Firstly it is widely agreed that the civil law (the Children Act 1989) does not need to be revised to protect emotionally abused and neglected children more effectively. If a child is subject to emotional cruelty the local authority can institute care proceedings in exactly the same way as would happen if the abuse were sexual or physical. What everybody needs to be better at is recognising emotional abuse and neglect and being more confident in reporting it so that action can be taken quickly.

Secondly there seems to be an assumption that threatening people with punishment is likely to stop them abusing their children. I struggle to imagine what it would be like to live as a child in a home in which the parents had to be prevented by criminal sanction from engaging in emotional abuse. Children need love and affection and acceptance. Not parents who have to tow the line when they would much rather be abusing their child!

That brings me to the third point, that many people who emotionally abuse their children do not do so deliberately and wilfully, but usually because they themselves are emotionally damaged. Mental illness, drug and alcohol dependency and having themselves been the victims of poor parenting are factors which make some people unable to form normal and appropriate relationships with their own children. Parents like that need help, not punishment.
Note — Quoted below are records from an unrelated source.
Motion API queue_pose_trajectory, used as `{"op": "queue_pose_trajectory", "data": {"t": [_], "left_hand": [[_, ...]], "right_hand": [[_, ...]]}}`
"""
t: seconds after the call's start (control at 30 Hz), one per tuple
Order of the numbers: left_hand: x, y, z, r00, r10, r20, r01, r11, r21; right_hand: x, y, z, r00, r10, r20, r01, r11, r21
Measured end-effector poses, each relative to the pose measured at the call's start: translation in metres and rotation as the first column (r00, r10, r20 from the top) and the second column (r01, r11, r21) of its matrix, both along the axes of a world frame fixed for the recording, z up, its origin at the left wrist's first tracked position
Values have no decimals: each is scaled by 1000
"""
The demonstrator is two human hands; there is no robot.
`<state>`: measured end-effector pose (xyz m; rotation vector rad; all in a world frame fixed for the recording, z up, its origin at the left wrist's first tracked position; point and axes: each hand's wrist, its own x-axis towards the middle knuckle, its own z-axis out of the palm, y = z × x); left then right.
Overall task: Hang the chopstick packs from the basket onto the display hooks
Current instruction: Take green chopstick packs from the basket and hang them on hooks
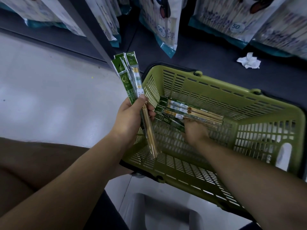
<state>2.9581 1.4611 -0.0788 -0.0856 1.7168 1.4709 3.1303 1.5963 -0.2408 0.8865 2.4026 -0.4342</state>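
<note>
Pinching a fan of chopstick packs (128,77), the fingers (150,112) of my left hand (131,118) curl round their lower half. My thumb presses on the front, and the green header cards point up and away from me. My right hand (196,132) is down inside the green basket (216,91), its fingers touching the loose packs (191,110) lying across the bottom. Whether they have closed on one I cannot tell, since the back of my hand hides them. Pale floor (49,97) lies left of the basket and a dark shelf base (207,53) beyond it. A crumpled tissue (248,61) rests there, under hanging bags (166,30) of chopsticks.
</note>
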Motion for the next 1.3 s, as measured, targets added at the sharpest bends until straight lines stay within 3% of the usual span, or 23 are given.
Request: {"op": "queue_pose_trajectory", "data": {"t": [0.23,0.6,0.7,0.8,0.93,1.0,1.13,1.23,1.3], "left_hand": [[1,-2,3,1000,-9,-12,9,1000,-5],[5,-5,-3,999,-45,-6,45,999,-14],[6,-4,-7,998,-59,-3,58,997,-42],[9,-3,-9,998,-67,21,68,995,-72],[16,0,-6,992,-99,83,103,993,-49],[18,2,-1,988,-117,105,119,993,-12],[18,6,18,976,-212,51,207,973,103],[18,15,40,958,-288,-12,285,944,167],[21,24,57,956,-293,-12,289,934,210]], "right_hand": [[-3,-1,3,997,-54,63,54,998,15],[-3,15,14,998,-52,25,54,997,-60],[-15,19,35,983,-152,-99,134,977,-166],[-36,21,70,888,-375,-267,238,870,-431],[-62,6,126,759,-539,-365,167,704,-690],[-69,-2,147,743,-537,-399,111,687,-718],[-66,-2,187,746,-414,-522,49,815,-577],[-55,6,218,827,-125,-549,17,980,-197],[-46,9,243,868,40,-494,-15,998,54]]}}
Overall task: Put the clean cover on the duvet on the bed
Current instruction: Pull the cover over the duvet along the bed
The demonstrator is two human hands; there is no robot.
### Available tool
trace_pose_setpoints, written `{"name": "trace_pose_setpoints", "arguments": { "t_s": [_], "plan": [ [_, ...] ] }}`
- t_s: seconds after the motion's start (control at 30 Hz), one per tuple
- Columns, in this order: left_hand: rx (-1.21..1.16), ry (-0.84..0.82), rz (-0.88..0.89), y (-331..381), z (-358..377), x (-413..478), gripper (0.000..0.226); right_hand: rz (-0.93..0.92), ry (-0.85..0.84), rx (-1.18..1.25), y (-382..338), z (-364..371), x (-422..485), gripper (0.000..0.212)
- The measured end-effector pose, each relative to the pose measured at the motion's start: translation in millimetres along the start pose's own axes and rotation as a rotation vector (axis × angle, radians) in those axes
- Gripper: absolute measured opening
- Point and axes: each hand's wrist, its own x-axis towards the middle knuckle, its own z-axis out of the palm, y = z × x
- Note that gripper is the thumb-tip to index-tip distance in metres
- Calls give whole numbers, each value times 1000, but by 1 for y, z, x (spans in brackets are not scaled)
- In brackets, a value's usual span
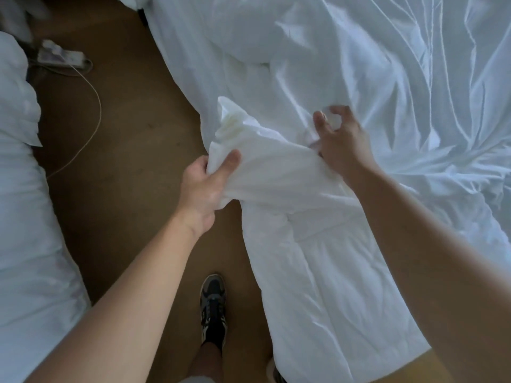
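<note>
A white quilted duvet point(326, 272) hangs off the bed's near edge toward the floor, one corner bunched up at centre. My left hand point(206, 186) grips that bunched corner, thumb on top. The thin white cover point(401, 87) lies crumpled over the bed at upper right. My right hand point(340, 139) is just right of the duvet corner, its curled fingers pinching a fold of the cover. How far the duvet reaches under the cover is hidden.
Brown carpet point(121, 167) fills the aisle between the bed and more white bedding point(25, 217) at the left. A white power strip point(62, 58) with a trailing cord lies on the floor at upper left. My shoe point(213, 305) stands on the carpet below.
</note>
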Motion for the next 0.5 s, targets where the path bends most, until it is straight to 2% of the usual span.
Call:
{"name": "trace_pose_setpoints", "arguments": {
  "t_s": [0.07,0.13,0.17,0.27,0.4,0.43,0.5],
  "plan": [
    [-77,-40,-79,-15,-8,-9,61,116,21,22,0,10,7,70],
    [-132,-25,-113,-31,-11,-18,56,199,-14,-86,-3,20,19,93],
    [-170,-6,-130,-38,-11,-22,52,211,-49,-151,-6,25,25,98],
    [-258,71,-207,-54,-13,-26,49,250,-121,-221,-10,38,38,75],
    [-250,116,-244,-65,-13,-20,43,299,-195,-253,-7,52,53,41],
    [-233,124,-242,-66,-12,-19,42,303,-210,-249,-6,55,55,35],
    [-187,147,-245,-69,-12,-17,41,267,-202,-232,-7,58,57,40]
  ]
}}
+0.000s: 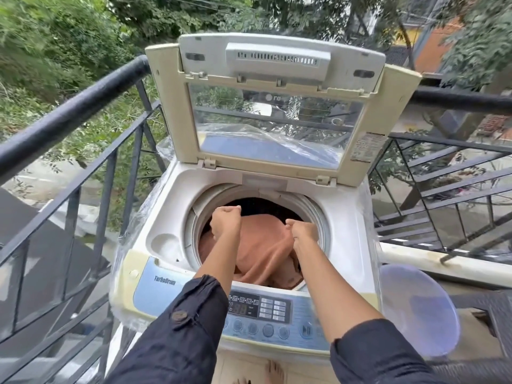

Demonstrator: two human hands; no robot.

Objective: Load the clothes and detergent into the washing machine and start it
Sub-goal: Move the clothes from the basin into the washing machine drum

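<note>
- the washing machine (346, 231) stands against the balcony railing (69, 112), lid (277, 106) propped fully back so the drum mouth is free for loading
- an orange garment (263, 250) lies half in the drum, draped over the front rim, likely because it's being fed in
- the left hand (225, 221) is fisted, its grip clenched, on the cloth's far edge i'd guess; the right hand (302, 231) pinches a fold
- no detergent in sight, and the control panel (260, 306) is untouched
</note>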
The proposed new law begins to me to look simply punitive – especially if prison sentences of up to ten years are going to be possible, as some reports suggest. And there is just no evidence that being punitive towards inadequate parents is likely to make any child safer. Indeed it might make them less safe.
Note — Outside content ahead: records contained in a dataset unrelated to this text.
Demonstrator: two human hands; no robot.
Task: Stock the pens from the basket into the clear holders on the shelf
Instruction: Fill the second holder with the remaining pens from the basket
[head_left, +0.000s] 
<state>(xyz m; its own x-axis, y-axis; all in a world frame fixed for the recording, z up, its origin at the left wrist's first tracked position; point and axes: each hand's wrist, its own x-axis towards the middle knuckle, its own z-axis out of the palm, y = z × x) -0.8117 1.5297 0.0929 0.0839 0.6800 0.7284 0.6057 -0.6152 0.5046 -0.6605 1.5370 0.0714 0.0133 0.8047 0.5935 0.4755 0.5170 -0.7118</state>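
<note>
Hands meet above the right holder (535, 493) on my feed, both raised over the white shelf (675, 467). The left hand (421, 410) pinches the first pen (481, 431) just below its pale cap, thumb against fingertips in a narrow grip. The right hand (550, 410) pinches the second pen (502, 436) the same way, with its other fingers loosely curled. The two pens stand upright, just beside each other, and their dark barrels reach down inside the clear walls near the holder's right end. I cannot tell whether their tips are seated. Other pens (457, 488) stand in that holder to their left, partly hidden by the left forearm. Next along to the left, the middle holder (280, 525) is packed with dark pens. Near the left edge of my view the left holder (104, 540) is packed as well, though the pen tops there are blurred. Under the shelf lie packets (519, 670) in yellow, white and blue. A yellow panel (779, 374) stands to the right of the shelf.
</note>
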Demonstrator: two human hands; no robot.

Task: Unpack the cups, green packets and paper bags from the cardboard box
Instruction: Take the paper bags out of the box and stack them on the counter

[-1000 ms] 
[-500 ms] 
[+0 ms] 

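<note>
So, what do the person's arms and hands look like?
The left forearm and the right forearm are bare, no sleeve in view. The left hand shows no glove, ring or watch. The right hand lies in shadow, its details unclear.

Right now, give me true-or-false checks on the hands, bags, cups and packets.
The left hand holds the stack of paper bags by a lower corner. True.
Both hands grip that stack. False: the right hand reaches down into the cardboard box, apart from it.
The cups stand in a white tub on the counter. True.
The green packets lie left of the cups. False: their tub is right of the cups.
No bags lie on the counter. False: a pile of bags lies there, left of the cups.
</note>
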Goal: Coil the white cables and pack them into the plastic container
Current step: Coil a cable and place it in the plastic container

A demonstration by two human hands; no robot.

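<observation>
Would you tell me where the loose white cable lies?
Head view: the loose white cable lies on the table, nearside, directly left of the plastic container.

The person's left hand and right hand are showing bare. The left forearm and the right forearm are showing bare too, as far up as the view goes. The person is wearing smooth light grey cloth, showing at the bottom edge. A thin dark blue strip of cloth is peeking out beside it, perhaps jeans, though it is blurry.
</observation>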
Many abused and neglected children do not want to see their parents imprisoned. They want the abuse and neglect to stop. Knowing that heavy sanctions against a parent might follow a disclosure could lead to a child remaining silent.
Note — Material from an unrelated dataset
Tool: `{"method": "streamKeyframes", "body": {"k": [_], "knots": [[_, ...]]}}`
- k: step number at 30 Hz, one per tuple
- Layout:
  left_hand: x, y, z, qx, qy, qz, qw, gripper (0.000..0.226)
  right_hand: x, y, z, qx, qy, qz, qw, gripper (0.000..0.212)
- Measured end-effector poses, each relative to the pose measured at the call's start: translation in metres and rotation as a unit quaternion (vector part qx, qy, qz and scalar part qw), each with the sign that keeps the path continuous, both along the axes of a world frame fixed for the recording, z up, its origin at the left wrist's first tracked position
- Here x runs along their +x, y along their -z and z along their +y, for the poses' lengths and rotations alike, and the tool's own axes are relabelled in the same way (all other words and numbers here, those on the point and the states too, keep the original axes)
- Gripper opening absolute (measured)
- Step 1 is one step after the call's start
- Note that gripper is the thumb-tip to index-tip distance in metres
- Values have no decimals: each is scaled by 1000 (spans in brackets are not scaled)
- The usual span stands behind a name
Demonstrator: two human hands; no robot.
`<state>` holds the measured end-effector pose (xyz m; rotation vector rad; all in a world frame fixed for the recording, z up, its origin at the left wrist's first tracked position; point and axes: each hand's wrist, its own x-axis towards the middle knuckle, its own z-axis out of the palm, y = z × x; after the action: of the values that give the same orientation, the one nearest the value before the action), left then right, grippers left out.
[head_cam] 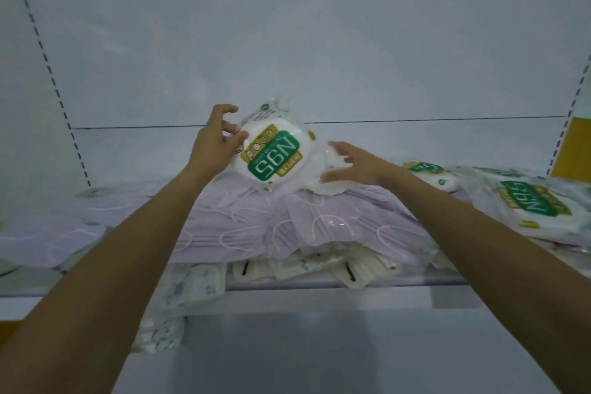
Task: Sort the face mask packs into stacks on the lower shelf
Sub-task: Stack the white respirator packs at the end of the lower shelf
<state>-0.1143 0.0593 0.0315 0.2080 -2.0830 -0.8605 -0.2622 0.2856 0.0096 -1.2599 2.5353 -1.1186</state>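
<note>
Left hand [214, 144] pinches the N95 pack [273, 160] at its left edge, atop lilac mask packs [287, 221] on the shelf [447, 141]. Right hand [355, 166] touches the blurred right side, fingers spread. The packs beneath are half hidden.

Both your arms are stretched out forward, forearms bare. Your left hand [215, 146] pinches the N95 pack [271, 157] at its edge, index finger lifted clear. Your right hand [353, 166] is spread wide, palm down, fingers straight.

N95 packs [271, 153] at least three; hands [211, 145] two.
</note>
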Motion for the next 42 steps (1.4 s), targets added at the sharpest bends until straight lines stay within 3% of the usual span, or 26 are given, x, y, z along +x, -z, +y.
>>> {"method": "streamKeyframes", "body": {"k": [2,3,7,11,13,15,18,21,23,24,27,30,33,35,38,42], "knots": [[8,5,-10,-11,-30,-9,999,45,-1,9,-3,124,5,41,991,79],[11,9,-14,-19,-45,-11,999,47,-3,14,-5,137,16,53,989,73],[22,15,-24,-42,-64,-45,996,56,-5,27,-8,87,47,74,992,50],[25,19,-28,-93,-54,-104,989,49,-1,26,-9,89,18,4,996,67],[25,20,-30,-55,-47,-125,989,47,0,27,-16,145,38,74,986,68],[27,21,-34,-5,-46,-140,989,54,1,27,-22,126,45,112,985,50],[37,19,-32,90,-7,-150,985,83,-1,24,-23,28,50,106,993,26],[47,18,-28,135,16,-132,982,75,-6,18,-15,-1,19,72,997,23],[51,18,-34,100,-77,-121,985,64,-9,16,-11,58,-9,45,997,29],[53,19,-39,57,-150,-158,974,66,-9,14,-10,76,-7,35,996,34],[52,24,-48,-70,-280,-338,896,90,-6,7,-6,27,33,28,999,41],[40,25,-39,-80,-168,-373,909,95,-8,7,-2,-19,2,40,999,44],[29,28,-30,-73,-80,-428,897,90,-9,16,-1,100,-60,46,992,72],[25,31,-28,-85,-83,-449,886,91,-10,23,-1,150,-62,72,984,75],[23,31,-28,-81,-99,-449,884,94,-16,28,1,112,-37,109,987,53],[25,27,-25,-69,-121,-434,890,87,-22,25,6,-21,-5,146,989,21]]}}
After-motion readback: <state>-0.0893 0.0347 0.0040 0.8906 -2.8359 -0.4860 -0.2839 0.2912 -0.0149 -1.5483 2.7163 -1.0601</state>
Then there is the issue of how the new offence will be proved in the criminal courts. It will be very difficult to draft legislation that does not open the floodgates to wholly inappropriate prosecutions. On the other hand juries may be reluctant to convict people who appear more needy than criminal. All that portends, in my view, to what might be bad law, either because it is too easy or too difficult to convict.

We need to ask ourselves whether opening this can of worms is what we need at the present time. With the NSPCC reporting this week that child protection services across the country are "struggling" (http://www.bbc.co.uk/news/education-26792599), I think a new criminal law on emotional cruelty has all the hallmarks of policy that distracts from the important issues. A new law might be popular with some voters and with the children’s services establishment, but it doesn’t do anything about critical issues of child safety and welfare. As children who shouldn’t die continue to do so because services cannot deliver adequate protection and help, ministers may seem to be fiddling away with a punitive snippet of policy the main effect of which will be to garner a bit of support from certain tabloid newspapers. We don’t need that.